▸ **Activity**
If a line of the records contains the word "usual", list it.

___

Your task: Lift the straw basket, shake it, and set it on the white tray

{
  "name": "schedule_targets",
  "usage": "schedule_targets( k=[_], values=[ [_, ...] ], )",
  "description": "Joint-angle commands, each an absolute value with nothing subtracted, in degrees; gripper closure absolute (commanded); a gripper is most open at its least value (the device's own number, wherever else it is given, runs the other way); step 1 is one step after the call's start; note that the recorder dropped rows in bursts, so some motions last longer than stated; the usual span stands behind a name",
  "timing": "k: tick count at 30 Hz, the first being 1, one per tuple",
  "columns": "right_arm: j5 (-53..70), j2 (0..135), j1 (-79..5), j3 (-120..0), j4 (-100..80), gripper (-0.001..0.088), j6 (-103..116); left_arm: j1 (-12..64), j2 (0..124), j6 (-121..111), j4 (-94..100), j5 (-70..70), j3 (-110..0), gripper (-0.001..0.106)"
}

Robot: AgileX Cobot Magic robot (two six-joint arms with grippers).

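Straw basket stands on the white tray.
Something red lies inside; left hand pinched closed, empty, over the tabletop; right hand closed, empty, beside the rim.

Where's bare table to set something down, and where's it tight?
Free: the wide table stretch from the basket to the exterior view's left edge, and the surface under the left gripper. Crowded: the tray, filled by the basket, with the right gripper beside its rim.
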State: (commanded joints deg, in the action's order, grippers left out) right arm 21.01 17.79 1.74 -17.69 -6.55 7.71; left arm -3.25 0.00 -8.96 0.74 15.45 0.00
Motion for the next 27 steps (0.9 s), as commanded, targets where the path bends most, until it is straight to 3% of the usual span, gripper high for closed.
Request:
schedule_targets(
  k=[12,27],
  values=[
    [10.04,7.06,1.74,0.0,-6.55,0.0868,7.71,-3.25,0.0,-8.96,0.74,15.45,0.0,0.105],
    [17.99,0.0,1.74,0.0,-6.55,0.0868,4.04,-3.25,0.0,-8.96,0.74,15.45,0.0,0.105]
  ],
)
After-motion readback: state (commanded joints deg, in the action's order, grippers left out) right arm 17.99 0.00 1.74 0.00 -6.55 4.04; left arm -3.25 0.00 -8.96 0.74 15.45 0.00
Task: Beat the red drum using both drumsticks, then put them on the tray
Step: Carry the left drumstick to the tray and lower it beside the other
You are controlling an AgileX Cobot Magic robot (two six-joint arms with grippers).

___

▸ **Response below**
  "description": "Joint-angle commands, each an absolute value with nothing subtracted, in degrees; gripper closure absolute (commanded); a gripper is most open at its least value (the device's own number, wherever else it is given, runs the other way); step 1 is one step after the call's start; note that the recorder dropped rows in bursts, so some motions last longer than stated; the usual span stands behind a name",
Motion for the next 27 steps (0.9 s), as commanded, targets where the path bends most, until it is straight to 3% of the usual span, gripper high for closed.

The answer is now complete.